DIRECTIONS FOR THIS TASK: Every record below must come back exactly as written, with the images dropped.

RECORDS SHOWN:
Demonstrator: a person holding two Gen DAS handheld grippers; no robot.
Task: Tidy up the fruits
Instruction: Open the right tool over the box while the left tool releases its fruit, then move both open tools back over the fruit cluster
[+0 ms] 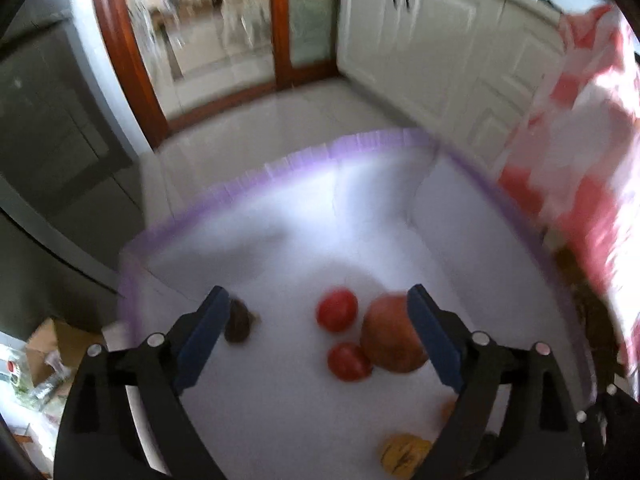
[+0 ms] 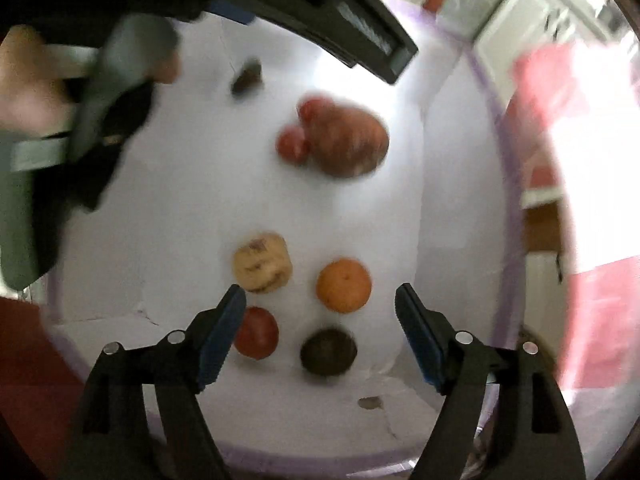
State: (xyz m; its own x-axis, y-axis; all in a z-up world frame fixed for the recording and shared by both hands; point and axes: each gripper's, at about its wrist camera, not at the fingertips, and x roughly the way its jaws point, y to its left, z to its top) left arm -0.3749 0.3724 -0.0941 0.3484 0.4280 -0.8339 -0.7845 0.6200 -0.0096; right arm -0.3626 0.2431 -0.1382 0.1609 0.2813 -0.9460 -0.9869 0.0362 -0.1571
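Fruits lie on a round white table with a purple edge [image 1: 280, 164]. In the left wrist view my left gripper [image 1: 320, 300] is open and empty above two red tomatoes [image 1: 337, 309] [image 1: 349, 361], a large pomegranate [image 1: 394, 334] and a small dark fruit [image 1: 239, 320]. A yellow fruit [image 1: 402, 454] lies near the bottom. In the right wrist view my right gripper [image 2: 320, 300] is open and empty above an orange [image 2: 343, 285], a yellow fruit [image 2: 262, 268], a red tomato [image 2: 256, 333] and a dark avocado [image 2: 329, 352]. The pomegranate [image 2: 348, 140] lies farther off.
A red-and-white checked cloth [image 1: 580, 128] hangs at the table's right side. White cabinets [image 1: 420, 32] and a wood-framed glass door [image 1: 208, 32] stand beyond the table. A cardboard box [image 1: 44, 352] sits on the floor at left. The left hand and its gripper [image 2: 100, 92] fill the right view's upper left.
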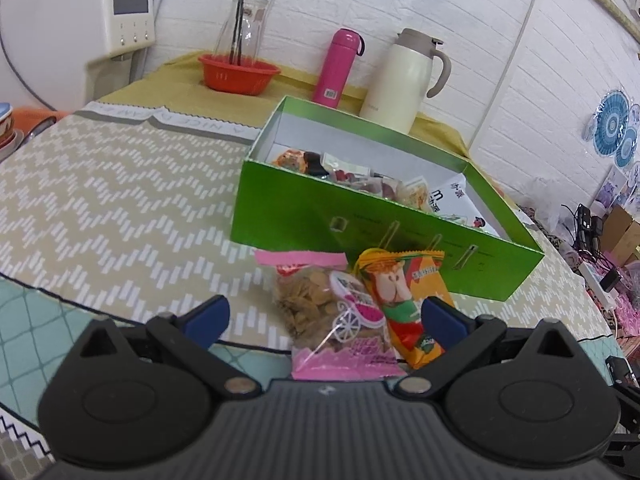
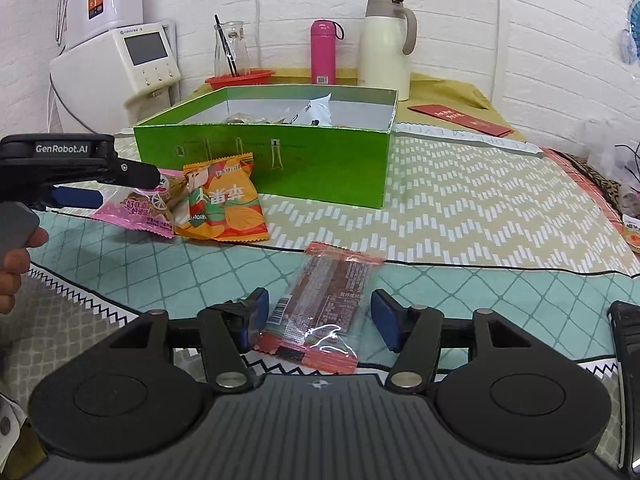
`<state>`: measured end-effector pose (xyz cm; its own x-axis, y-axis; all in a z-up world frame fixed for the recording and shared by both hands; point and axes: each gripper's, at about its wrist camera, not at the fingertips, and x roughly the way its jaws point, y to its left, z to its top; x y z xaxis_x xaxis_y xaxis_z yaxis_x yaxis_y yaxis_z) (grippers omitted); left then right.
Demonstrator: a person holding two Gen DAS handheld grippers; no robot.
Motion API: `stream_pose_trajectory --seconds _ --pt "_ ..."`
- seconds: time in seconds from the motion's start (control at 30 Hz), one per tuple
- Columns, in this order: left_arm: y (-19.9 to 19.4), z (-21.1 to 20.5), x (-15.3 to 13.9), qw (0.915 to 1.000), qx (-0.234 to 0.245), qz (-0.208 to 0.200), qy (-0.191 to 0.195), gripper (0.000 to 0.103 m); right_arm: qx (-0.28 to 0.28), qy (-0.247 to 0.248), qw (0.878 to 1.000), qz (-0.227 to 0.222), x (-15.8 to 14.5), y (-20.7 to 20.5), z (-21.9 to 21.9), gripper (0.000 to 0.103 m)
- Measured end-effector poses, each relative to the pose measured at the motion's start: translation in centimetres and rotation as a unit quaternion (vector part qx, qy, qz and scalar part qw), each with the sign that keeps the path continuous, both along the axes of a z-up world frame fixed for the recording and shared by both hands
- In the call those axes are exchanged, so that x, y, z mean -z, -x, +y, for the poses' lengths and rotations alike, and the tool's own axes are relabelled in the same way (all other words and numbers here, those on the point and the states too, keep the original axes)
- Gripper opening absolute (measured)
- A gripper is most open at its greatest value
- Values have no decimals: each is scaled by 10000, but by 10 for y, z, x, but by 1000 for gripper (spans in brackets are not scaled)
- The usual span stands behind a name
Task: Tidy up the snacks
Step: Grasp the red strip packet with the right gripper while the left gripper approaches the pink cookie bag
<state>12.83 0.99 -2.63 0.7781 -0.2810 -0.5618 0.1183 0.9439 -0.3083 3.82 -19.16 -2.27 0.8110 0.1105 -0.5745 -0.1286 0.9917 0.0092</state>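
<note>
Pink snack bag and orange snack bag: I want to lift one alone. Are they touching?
Touching. The left wrist view shows the orange snack bag pressed along the pink snack bag, with no gap.

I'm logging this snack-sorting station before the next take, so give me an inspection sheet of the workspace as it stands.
Surface: patterned tablecloth, zigzag and teal diamond zones.
Job's things: open green box holding several snacks; pink snack bag and orange snack bag side by side before it; clear red-edged bar packet nearer the edge.
Clutter: red basket with glass carafe, pink bottle, cream thermos jug, red envelope.
Grippers: left gripper open around both bags; right gripper open astride the bar packet.
Cables: tangle at far right.
Surroundings: white brick wall, white appliance with screen.
</note>
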Motion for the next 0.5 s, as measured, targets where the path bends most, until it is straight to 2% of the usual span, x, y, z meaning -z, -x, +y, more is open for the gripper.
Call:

SOLUTION FOR THIS PROBLEM:
Demonstrator: a person holding two Gen DAS handheld grippers; no robot.
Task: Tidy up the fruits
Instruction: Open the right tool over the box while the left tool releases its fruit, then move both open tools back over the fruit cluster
[+0 ms] 
[+0 ms] 
State: (xyz m; its own x-axis, y-axis; all in a z-up world frame fixed for the recording and shared by both hands; point and axes: each gripper's, at about its wrist camera, not at the fingertips, and x roughly the way its jaws point, y to its left, z to its top) left arm -0.3749 0.3724 -0.0941 0.3484 0.4280 -0.8339 -0.7845 0.6200 -0.0096; right arm -0.3626 0.2431 -0.1382 0.1609 0.2813 -0.9460 -0.9869 0.0362 -0.1571
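Fruits lie on a round white table with a purple edge [image 1: 280, 164]. In the left wrist view my left gripper [image 1: 320, 300] is open and empty above two red tomatoes [image 1: 337, 309] [image 1: 349, 361], a large pomegranate [image 1: 394, 334] and a small dark fruit [image 1: 239, 320]. A yellow fruit [image 1: 402, 454] lies near the bottom. In the right wrist view my right gripper [image 2: 320, 300] is open and empty above an orange [image 2: 343, 285], a yellow fruit [image 2: 262, 268], a red tomato [image 2: 256, 333] and a dark avocado [image 2: 329, 352]. The pomegranate [image 2: 348, 140] lies farther off.
A red-and-white checked cloth [image 1: 580, 128] hangs at the table's right side. White cabinets [image 1: 420, 32] and a wood-framed glass door [image 1: 208, 32] stand beyond the table. A cardboard box [image 1: 44, 352] sits on the floor at left. The left hand and its gripper [image 2: 100, 92] fill the right view's upper left.
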`<state>`: measured end-effector pose (xyz cm; its own x-axis, y-axis; all in a z-up world frame fixed for the recording and shared by both hands; point and axes: each gripper's, at about its wrist camera, not at the fingertips, and x roughly the way its jaws point, y to its left, z to its top; x y z xaxis_x xaxis_y xaxis_z yaxis_x yaxis_y yaxis_z) (grippers omitted); left then right.
Demonstrator: a person holding two Gen DAS handheld grippers; no robot.
Motion API: `stream_pose_trajectory --seconds _ --pt "_ ..."`
- seconds: time in seconds from the motion's start (control at 30 Hz), one per tuple
- Columns, in this order: left_arm: y (-19.9 to 19.4), z (-21.1 to 20.5), x (-15.3 to 13.9), qw (0.915 to 1.000), qx (-0.234 to 0.245), qz (-0.208 to 0.200), qy (-0.191 to 0.195), gripper (0.000 to 0.103 m); right_arm: qx (-0.28 to 0.28), qy (-0.247 to 0.248), qw (0.878 to 1.000), qz (-0.227 to 0.222), x (-15.8 to 14.5), y (-20.7 to 20.5), z (-21.9 to 21.9), gripper (0.000 to 0.103 m)
- Measured end-effector poses, each relative to the pose measured at the motion's start: translation in centimetres and rotation as a unit quaternion (vector part qx, qy, qz and scalar part qw), each with the sign that keeps the path continuous, both along the axes of a z-up world frame fixed for the recording and shared by both hands
- In the call those axes are exchanged, so that x, y, z mean -z, -x, +y, for the poses' lengths and rotations alike, and the tool's own axes are relabelled in the same way (all other words and numbers here, those on the point and the states too, keep the original axes)
- Gripper opening absolute (measured)
- A gripper is most open at its greatest value
- Values have no decimals: each is scaled by 10000, but by 10 for y, z, x, but by 1000 for gripper (spans in brackets are not scaled)
- The usual span stands behind a name
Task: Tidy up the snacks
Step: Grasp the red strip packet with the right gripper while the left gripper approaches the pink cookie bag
<state>12.83 0.99 -2.63 0.7781 -0.2810 -0.5618 0.1183 0.9439 -0.3083 3.82 -19.16 -2.27 0.8110 0.1105 -0.5745 -0.1286 0.9917 0.0092</state>
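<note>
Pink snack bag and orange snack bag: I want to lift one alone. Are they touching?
Touching. The left wrist view shows the orange snack bag pressed along the pink snack bag, with no gap.

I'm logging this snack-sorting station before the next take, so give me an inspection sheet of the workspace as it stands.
Surface: patterned tablecloth, zigzag and teal diamond zones.
Job's things: open green box holding several snacks; pink snack bag and orange snack bag side by side before it; clear red-edged bar packet nearer the edge.
Clutter: red basket with glass carafe, pink bottle, cream thermos jug, red envelope.
Grippers: left gripper open around both bags; right gripper open astride the bar packet.
Cables: tangle at far right.
Surroundings: white brick wall, white appliance with screen.
</note>
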Motion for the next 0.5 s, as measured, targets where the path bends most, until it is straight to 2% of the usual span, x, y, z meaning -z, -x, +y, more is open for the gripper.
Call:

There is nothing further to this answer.